O valioso tempo dos maduros

em 5 de janeiro de 2017


"(...) Sinto-me como aquele menino que recebeu uma bacia de cerejas.

As primeiras, ele chupou displicente, mas percebendo que faltam poucas, rói o caroço.

"Já não tenho tempo para lidar com mediocridades.

Não quero estar em reuniões onde desfilam egos inflamados.

Inquieto-me com invejosos tentando destruir quem eles admiram, cobiçando seus lugares, talentos e sorte.

Já não tenho tempo para conversas intermináveis, para discutir assuntos inúteis sobre vidas alheias que nem fazem parte da minha.

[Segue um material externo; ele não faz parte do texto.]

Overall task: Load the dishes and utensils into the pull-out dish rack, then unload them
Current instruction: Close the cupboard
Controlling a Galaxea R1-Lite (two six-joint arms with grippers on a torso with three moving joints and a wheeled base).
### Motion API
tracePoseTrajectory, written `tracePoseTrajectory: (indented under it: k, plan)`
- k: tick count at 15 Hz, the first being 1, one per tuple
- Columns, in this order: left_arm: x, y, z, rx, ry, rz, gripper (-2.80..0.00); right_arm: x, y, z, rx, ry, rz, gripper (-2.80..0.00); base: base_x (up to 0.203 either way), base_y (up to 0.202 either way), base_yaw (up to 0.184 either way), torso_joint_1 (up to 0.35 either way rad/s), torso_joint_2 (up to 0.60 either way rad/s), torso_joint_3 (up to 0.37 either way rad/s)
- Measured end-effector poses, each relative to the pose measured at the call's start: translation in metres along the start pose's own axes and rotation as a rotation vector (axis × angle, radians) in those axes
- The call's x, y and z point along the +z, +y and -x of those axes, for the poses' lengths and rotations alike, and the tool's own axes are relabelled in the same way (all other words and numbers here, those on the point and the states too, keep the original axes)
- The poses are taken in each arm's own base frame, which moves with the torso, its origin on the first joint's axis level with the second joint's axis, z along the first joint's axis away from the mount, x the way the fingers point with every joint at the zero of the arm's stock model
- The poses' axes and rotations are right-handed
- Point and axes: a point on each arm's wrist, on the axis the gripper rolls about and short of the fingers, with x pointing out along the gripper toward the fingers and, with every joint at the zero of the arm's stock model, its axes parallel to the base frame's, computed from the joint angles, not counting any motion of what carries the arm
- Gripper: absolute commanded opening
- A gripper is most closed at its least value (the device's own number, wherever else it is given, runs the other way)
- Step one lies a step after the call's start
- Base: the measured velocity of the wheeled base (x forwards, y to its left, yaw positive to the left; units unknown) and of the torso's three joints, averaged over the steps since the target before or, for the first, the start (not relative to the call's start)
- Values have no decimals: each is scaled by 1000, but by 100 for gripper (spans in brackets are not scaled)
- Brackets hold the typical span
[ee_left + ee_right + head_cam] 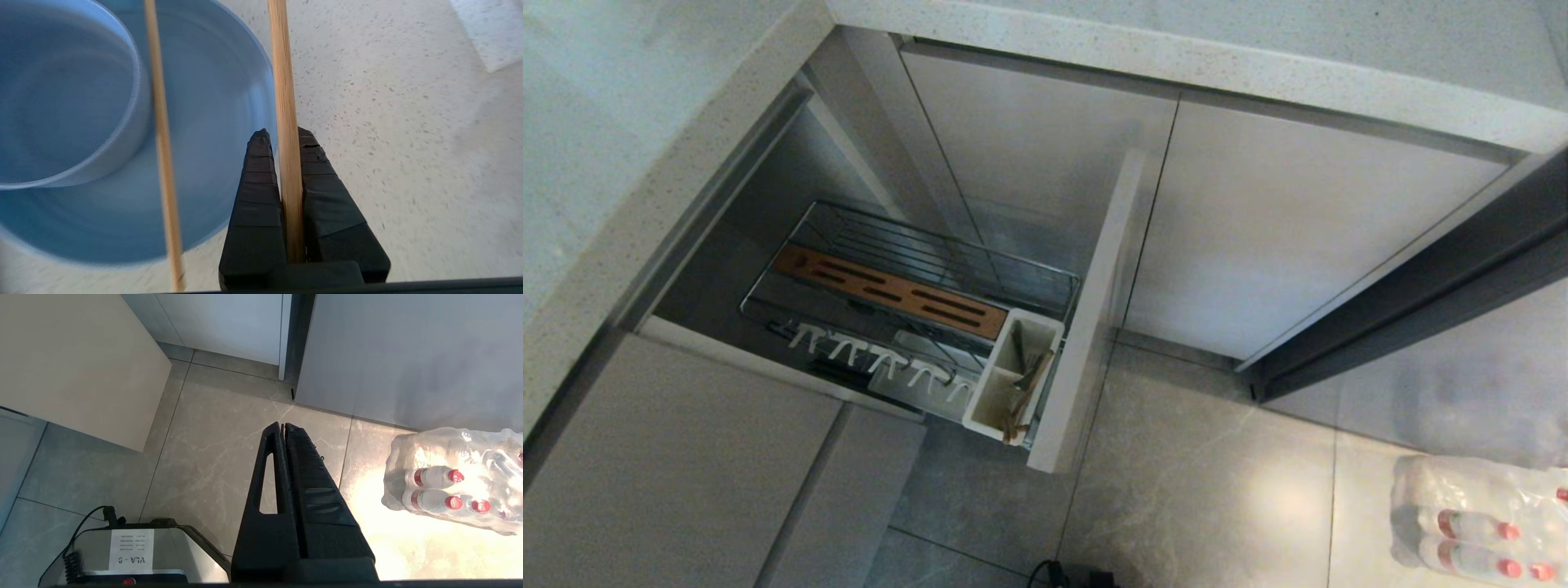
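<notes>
Left end effector [282,136] is clenched on one stiff, light, slippery chopstick [284,81] mid-shaft; right end effector [283,426] is clenched empty.

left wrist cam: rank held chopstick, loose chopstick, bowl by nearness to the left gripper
1. Held chopstick: clamped between the left gripper fingers.
2. Loose chopstick: beside it, lying across the plate.
3. Bowl: beyond the loose chopstick, sitting on the plate.
</notes>
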Motion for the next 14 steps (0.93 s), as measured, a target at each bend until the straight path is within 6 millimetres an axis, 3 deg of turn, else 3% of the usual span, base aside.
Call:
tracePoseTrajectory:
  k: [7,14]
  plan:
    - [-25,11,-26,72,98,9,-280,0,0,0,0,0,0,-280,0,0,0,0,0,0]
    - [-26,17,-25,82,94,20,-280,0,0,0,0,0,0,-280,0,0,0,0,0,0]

Já não tenho tempo para administrar melindres de pessoas, que apesar da idade cronológica, são imaturos.

Detesto fazer acareação de desafectos que brigaram pelo majestoso cargo de secretário geral do coral.

As pessoas não debatem conteúdos, apenas os rótulos.

O meu tempo tornou-se escasso para debater rótulos, quero a essência, minha alma tem pressa...

Sem muitas cerejas na bacia, quero viver ao lado de gente humana, muito humana; que sabe rir de seus tropeços, que não se encanta com triunfos, não se considera eleita antes da hora, não foge de sua mortalidade.

Caminhar perto de coisas e pessoas de verdade,

O essencial faz a vida valer a pena.

E para mim, basta o essencial!"

(Mario de Andrade)

Durante as férias, vamos fazer um passeio pelas obras de grandes poetas do mundo, pelas suas indignações e muitas vezes formas ácidas de escrever, embutindo em seus escritos críticas ferrenhas à politica, ou a ditadura da época, por isso os textos virão em suas versões originais, sem correção ortográficas para a nova versão. Acho interessante demais verificar que nem tudo era apenas romance, havia muito de envolvimento, indignação e protesto, espero que gostem, hoje começamos com Mario de Andrade. Amo muito isso!